• TASK STATEMENT
Determine how many lines below contain the string "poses" and give that number without anything else.

• Records from a dataset
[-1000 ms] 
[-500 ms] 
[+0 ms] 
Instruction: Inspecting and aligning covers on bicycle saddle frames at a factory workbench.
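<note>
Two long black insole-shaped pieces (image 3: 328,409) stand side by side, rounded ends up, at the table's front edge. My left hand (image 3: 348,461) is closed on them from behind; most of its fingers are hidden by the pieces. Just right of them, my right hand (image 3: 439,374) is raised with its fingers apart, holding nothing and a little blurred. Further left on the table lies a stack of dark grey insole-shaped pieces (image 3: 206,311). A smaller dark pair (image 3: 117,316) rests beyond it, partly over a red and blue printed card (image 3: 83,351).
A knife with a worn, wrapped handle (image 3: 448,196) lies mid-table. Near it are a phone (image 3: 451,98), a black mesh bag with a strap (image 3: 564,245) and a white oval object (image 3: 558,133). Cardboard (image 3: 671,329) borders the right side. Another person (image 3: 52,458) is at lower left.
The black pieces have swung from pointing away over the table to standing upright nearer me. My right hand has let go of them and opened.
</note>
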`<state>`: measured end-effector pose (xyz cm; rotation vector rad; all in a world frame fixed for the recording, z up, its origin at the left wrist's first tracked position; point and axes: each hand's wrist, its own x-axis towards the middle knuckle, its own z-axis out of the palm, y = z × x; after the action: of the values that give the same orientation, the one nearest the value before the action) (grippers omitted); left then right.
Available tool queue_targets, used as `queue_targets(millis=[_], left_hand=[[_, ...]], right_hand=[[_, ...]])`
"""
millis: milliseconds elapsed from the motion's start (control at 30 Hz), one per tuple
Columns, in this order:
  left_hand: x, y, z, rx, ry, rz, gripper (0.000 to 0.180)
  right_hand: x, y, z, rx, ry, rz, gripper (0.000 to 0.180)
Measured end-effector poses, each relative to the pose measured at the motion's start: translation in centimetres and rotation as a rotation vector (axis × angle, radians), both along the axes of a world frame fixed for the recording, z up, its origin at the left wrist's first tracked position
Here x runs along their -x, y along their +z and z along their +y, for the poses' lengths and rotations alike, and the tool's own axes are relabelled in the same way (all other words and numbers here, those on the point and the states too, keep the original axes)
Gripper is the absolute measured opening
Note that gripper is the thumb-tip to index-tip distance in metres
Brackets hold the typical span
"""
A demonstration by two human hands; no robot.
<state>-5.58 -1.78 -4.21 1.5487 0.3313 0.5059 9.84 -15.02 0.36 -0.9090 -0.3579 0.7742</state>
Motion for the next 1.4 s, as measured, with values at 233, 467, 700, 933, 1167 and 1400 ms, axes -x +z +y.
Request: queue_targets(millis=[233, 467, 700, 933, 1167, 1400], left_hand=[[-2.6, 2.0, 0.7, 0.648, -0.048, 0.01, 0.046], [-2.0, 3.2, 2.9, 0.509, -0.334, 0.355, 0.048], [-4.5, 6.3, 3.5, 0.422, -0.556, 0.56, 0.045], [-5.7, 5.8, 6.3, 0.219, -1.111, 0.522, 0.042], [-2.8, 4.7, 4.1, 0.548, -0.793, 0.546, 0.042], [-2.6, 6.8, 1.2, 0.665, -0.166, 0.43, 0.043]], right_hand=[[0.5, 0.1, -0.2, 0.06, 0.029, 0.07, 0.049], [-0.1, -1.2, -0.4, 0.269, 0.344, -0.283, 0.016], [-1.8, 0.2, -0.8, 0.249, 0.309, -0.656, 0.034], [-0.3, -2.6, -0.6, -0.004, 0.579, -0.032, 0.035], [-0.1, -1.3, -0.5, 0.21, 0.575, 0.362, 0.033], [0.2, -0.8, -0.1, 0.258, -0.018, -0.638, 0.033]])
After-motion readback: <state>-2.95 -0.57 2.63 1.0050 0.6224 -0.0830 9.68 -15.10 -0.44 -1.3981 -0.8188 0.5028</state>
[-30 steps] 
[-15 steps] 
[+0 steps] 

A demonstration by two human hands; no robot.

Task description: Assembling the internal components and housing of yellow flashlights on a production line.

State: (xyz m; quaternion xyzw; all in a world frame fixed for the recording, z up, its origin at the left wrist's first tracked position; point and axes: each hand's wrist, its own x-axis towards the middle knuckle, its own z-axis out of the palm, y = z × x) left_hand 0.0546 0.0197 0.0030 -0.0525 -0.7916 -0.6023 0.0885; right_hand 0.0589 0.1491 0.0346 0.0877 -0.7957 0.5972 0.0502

• RESULT OF THIS EXERCISE
2